> [EXERCISE INSTRUCTIONS] Keeping every character in place, output all the data.

--- RECORDS TO PROCESS Enclosed Below ---

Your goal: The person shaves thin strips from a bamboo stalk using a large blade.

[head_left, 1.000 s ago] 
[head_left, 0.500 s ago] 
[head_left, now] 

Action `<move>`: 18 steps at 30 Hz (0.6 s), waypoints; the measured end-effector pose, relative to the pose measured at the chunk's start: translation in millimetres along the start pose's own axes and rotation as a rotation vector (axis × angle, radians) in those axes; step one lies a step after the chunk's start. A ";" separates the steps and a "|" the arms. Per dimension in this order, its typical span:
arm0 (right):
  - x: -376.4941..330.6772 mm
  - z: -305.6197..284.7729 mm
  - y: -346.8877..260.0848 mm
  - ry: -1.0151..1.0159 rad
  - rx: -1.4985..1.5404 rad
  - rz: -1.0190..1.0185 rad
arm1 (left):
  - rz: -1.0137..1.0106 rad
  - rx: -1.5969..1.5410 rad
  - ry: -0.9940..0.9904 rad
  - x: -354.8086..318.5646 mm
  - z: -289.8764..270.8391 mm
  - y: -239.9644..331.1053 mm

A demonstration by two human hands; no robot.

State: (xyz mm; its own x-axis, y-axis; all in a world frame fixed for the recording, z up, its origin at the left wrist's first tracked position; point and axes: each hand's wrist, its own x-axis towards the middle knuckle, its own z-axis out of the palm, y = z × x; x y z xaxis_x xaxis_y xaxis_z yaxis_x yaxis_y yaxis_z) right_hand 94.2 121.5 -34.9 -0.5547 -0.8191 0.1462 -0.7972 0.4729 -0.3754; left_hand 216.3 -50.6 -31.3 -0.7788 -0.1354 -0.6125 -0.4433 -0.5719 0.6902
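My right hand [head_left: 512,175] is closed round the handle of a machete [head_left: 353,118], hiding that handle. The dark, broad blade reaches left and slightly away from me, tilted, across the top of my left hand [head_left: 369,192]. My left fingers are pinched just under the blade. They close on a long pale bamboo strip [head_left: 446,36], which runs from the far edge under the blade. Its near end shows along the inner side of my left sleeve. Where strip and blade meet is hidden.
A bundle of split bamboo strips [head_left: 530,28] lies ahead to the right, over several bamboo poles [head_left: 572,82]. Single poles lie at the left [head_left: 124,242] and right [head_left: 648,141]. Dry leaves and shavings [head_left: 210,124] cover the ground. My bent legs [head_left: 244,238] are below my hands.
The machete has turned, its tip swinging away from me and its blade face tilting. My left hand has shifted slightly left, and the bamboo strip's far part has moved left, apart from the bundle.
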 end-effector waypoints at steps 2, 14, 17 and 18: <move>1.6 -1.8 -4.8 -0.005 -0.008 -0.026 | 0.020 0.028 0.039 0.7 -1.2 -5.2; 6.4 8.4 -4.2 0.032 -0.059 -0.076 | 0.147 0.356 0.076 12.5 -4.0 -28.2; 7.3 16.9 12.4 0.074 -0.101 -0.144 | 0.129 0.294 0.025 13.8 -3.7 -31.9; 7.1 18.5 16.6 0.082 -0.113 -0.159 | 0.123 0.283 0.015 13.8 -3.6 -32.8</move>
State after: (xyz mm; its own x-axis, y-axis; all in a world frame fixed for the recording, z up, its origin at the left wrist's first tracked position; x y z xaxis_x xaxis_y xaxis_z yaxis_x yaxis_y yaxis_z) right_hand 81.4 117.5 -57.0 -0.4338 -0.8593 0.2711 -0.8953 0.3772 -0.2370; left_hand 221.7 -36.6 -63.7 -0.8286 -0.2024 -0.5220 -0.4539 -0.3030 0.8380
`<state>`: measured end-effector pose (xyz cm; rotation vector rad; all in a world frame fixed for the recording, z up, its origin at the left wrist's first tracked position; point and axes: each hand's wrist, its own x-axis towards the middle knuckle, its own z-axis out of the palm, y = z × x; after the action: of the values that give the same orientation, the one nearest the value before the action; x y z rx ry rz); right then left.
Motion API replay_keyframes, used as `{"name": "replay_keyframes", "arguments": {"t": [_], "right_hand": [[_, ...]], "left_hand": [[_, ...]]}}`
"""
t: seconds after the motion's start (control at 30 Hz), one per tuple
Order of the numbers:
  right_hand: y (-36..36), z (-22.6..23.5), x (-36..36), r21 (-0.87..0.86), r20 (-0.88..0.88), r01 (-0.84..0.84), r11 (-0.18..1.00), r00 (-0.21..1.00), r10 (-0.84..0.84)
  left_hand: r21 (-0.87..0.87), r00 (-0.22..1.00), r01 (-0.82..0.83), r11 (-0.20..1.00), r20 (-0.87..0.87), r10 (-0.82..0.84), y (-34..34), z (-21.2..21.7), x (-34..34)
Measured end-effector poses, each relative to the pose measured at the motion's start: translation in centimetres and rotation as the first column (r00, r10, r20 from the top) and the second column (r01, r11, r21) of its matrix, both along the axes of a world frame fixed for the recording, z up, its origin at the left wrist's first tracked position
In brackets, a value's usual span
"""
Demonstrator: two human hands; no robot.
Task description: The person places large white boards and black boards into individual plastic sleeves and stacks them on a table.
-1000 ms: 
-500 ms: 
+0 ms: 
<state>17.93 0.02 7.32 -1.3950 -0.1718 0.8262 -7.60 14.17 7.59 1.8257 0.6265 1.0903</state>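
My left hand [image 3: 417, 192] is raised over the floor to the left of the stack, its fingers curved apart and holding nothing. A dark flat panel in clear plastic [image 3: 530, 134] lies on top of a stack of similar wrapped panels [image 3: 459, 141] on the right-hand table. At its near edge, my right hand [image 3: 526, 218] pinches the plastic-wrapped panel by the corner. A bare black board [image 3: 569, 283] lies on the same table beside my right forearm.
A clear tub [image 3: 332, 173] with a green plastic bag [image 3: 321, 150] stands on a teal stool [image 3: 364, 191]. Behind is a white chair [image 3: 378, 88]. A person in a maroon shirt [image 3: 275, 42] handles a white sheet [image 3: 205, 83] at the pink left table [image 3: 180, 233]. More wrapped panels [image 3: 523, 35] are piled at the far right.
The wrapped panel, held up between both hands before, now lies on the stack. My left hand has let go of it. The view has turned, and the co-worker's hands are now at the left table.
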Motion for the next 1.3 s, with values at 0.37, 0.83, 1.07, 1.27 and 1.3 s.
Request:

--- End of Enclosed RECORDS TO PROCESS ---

> [ANSWER FOR THIS EXERCISE]
Your goal: The person shaves thin strips from a bamboo stalk using a large blade.

[head_left, 1.000 s ago] 
[head_left, 0.500 s ago] 
[head_left, now] 

Action `<move>`: 18 steps at 30 Hz (0.6 s), waypoints; the measured end-effector pose, relative to the pose measured at the chunk's start: translation in millimetres along the start pose's own axes and rotation as a rotation vector (axis × angle, radians) in those axes; step one lies a step after the chunk's start. A ";" separates the steps and a "|" the arms. Per dimension in this order, its typical span:
arm0 (right):
  - x: -376.4941..330.6772 mm
  - z: -305.6197..284.7729 mm
  - y: -346.8877..260.0848 mm
  - ry: -1.0151..1.0159 rad
  - rx: -1.4985..1.5404 rad
  - rz: -1.0190..1.0185 rad
arm1 (left):
  - rz: -1.0137..1.0106 rad
  - rx: -1.5969..1.5410 rad
  - ry: -0.9940..0.9904 rad
  - x: -354.8086..318.5646 mm
  - z: -289.8764..270.8391 mm
  - y: -239.9644..331.1053 mm

A demonstration by two human hands; no robot.

State: (xyz mm; its own x-axis, y-axis; all in a world frame fixed for the recording, z up, its origin at the left wrist's first tracked position; point and axes: each hand's wrist, its own x-axis towards the middle knuckle, its own z-axis out of the palm, y = z × x; x y z xaxis_x xaxis_y xaxis_z yaxis_x yaxis_y yaxis_z) right_hand 94.2 121.5 -34.9 -0.5547 -0.8191 0.1462 -0.7972 0.4729 -0.3754; left_hand 216.3 -50.6 -31.3 -0.7788 -0.1354 -0.6125 -0.4433 -0.5719 0.6902
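My right hand [head_left: 512,175] is closed round the handle of a machete [head_left: 353,118], hiding that handle. The dark, broad blade reaches left and slightly away from me, tilted, across the top of my left hand [head_left: 369,192]. My left fingers are pinched just under the blade. They close on a long pale bamboo strip [head_left: 446,36], which runs from the far edge under the blade. Its near end shows along the inner side of my left sleeve. Where strip and blade meet is hidden.
A bundle of split bamboo strips [head_left: 530,28] lies ahead to the right, over several bamboo poles [head_left: 572,82]. Single poles lie at the left [head_left: 124,242] and right [head_left: 648,141]. Dry leaves and shavings [head_left: 210,124] cover the ground. My bent legs [head_left: 244,238] are below my hands.
The machete has turned, its tip swinging away from me and its blade face tilting. My left hand has shifted slightly left, and the bamboo strip's far part has moved left, apart from the bundle.
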 end-effector waypoints at steps 2, 14, 17 and 18: <move>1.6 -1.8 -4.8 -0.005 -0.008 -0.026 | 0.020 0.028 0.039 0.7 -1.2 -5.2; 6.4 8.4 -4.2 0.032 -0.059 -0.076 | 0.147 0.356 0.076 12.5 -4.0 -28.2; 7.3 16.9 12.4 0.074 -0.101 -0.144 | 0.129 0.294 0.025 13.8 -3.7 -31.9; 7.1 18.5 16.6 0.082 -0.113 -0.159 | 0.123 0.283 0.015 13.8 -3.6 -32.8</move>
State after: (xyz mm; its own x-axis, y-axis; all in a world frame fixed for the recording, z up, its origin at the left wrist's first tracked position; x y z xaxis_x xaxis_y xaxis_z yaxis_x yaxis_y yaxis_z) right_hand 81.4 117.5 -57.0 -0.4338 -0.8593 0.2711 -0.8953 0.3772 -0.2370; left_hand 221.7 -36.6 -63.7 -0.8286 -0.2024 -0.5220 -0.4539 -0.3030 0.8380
`<state>`: measured end-effector pose (xyz cm; rotation vector rad; all in a world frame fixed for the recording, z up, its origin at the left wrist's first tracked position; point and axes: each hand's wrist, its own x-axis towards the middle knuckle, its own z-axis out of the palm, y = z × x; after the action: of the values that give the same orientation, the one nearest the value before the action; x y z rx ry rz); right then left.
Motion API replay_keyframes, used as `{"name": "replay_keyframes", "arguments": {"t": [_], "right_hand": [[_, ...]], "left_hand": [[_, ...]]}}`
"""
t: seconds after the motion's start (control at 30 Hz), one per tuple
Order of the numbers:
  right_hand: y (-36..36), z (-22.6..23.5), x (-36..36), r21 (-0.87..0.86), r20 (-0.88..0.88), r01 (-0.84..0.84), r11 (-0.18..1.00), r00 (-0.21..1.00), r10 (-0.84..0.84)
  left_hand: r21 (-0.87..0.87), r00 (-0.22..1.00), r01 (-0.82..0.83), r11 (-0.20..1.00), r20 (-0.87..0.87), r10 (-0.82..0.84), y (-34..34), z (-21.2..21.7), x (-34..34)
Measured end-effector poses, each relative to the pose measured at the motion's start: translation in centimetres and rotation as the first column (r00, r10, r20 from the top) and the second column (r01, r11, r21) of its matrix, both along the axes of a world frame fixed for the recording, z up, its origin at the left wrist's first tracked position
In brackets, a value's usual span
"""
Demonstrator: two human hands; no robot.
Task description: The person places large white boards and black boards into individual plastic sleeves and stacks them on a table.
-1000 ms: 
-500 ms: 
+0 ms: 
<state>17.93 0.02 7.32 -1.3950 -0.1718 0.8262 -7.60 14.17 7.59 1.8257 0.6265 1.0903</state>
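My left hand [image 3: 417, 192] is raised over the floor to the left of the stack, its fingers curved apart and holding nothing. A dark flat panel in clear plastic [image 3: 530, 134] lies on top of a stack of similar wrapped panels [image 3: 459, 141] on the right-hand table. At its near edge, my right hand [image 3: 526, 218] pinches the plastic-wrapped panel by the corner. A bare black board [image 3: 569, 283] lies on the same table beside my right forearm.
A clear tub [image 3: 332, 173] with a green plastic bag [image 3: 321, 150] stands on a teal stool [image 3: 364, 191]. Behind is a white chair [image 3: 378, 88]. A person in a maroon shirt [image 3: 275, 42] handles a white sheet [image 3: 205, 83] at the pink left table [image 3: 180, 233]. More wrapped panels [image 3: 523, 35] are piled at the far right.
The wrapped panel, held up between both hands before, now lies on the stack. My left hand has let go of it. The view has turned, and the co-worker's hands are now at the left table.
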Motion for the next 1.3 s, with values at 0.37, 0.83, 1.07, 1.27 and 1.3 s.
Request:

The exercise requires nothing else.